Would you give the data below back exactly as it reads?
(Data excerpt)
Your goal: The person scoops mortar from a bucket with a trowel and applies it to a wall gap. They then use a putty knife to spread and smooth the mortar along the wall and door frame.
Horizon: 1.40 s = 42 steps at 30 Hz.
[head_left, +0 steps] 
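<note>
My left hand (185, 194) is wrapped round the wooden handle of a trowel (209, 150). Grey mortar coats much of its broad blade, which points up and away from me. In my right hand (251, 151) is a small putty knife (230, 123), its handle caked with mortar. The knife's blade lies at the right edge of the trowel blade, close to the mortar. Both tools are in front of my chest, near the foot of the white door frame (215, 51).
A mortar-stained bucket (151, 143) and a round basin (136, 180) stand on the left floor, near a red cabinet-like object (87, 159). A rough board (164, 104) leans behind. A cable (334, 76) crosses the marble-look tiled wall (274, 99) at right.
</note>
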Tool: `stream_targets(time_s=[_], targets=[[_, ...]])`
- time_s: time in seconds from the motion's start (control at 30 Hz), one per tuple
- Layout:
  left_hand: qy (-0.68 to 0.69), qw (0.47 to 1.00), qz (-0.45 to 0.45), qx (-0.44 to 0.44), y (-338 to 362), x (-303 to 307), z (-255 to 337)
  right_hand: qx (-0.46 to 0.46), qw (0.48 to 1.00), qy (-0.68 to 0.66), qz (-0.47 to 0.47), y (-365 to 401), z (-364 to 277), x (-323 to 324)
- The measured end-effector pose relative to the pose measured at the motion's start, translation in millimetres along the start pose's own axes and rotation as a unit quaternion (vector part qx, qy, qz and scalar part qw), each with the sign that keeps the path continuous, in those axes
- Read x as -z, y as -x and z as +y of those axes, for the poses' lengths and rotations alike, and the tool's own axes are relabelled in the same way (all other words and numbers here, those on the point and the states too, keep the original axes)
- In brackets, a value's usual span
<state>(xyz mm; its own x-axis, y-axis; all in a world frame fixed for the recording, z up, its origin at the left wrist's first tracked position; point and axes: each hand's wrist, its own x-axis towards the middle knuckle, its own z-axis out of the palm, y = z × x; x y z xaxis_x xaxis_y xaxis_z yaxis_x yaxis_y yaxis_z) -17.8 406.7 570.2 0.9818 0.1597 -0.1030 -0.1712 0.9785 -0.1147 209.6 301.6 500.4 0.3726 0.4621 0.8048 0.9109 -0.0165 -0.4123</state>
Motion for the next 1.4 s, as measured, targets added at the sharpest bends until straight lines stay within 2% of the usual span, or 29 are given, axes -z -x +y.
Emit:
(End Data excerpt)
- **Exercise answer**:
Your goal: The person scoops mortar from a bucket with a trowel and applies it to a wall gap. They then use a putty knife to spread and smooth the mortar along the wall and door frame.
Horizon: 1.40 s = 42 steps at 30 Hz.
[head_left, +0 steps] 
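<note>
My left hand (185, 194) is wrapped round the wooden handle of a trowel (209, 150). Grey mortar coats much of its broad blade, which points up and away from me. In my right hand (251, 151) is a small putty knife (230, 123), its handle caked with mortar. The knife's blade lies at the right edge of the trowel blade, close to the mortar. Both tools are in front of my chest, near the foot of the white door frame (215, 51).
A mortar-stained bucket (151, 143) and a round basin (136, 180) stand on the left floor, near a red cabinet-like object (87, 159). A rough board (164, 104) leans behind. A cable (334, 76) crosses the marble-look tiled wall (274, 99) at right.
</note>
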Tool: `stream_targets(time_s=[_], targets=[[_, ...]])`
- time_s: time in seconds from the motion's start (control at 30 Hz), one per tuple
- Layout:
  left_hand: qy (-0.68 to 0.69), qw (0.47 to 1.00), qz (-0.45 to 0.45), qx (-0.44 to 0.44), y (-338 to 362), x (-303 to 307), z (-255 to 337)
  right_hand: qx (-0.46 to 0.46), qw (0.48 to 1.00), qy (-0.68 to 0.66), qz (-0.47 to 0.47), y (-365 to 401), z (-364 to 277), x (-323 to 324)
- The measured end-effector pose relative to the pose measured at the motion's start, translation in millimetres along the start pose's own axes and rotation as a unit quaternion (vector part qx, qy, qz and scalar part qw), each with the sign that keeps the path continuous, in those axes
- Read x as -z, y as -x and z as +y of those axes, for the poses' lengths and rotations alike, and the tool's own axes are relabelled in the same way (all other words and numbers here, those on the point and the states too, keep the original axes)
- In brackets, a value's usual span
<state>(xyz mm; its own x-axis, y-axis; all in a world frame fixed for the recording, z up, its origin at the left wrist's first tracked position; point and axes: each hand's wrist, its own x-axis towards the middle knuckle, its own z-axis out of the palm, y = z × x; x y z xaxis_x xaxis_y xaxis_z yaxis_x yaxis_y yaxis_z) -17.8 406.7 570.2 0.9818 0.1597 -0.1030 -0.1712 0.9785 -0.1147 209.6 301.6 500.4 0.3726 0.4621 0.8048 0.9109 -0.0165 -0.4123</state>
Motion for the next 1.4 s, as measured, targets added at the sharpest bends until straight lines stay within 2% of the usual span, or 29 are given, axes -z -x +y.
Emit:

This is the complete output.